What to do: The answer should be a single number, the count of lines in this material that contain "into".

Input data:
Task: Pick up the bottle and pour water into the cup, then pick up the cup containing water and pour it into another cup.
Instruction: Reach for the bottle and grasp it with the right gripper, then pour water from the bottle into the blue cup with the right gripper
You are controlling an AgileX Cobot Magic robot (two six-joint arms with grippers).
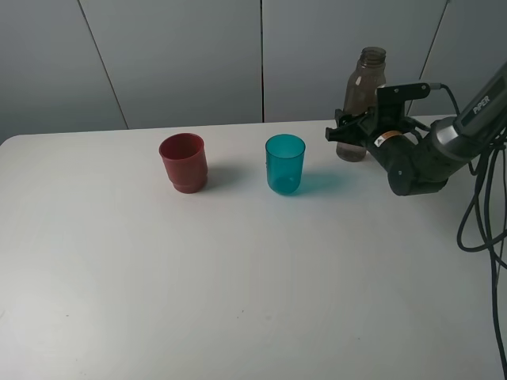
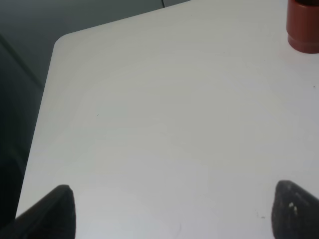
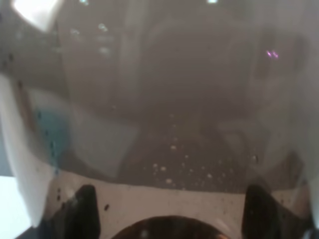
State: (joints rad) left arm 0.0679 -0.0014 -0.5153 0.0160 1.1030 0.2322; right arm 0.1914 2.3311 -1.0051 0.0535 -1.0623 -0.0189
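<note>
End effector on my right arm (image 1: 346,133) is clamped on the lower part of the bottle (image 1: 366,87), which stands upright near the back edge of the bench (image 1: 238,301), toward its right side. The blue cup (image 1: 285,165) sits near the bottle on its left, apart from it, and the red cup (image 1: 184,162) is further left, well apart from both. All the bench in front of the cups lies open.

My right wrist view is filled by the smoky bottle wall, speckled with droplets, with my fingers (image 3: 84,214) on either side. The high view shows none of my left arm. Only the left wrist view shows my left end effector (image 2: 178,209), its jaws wide apart over bare bench near the left edge and a rounded corner.
</note>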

Task result: 2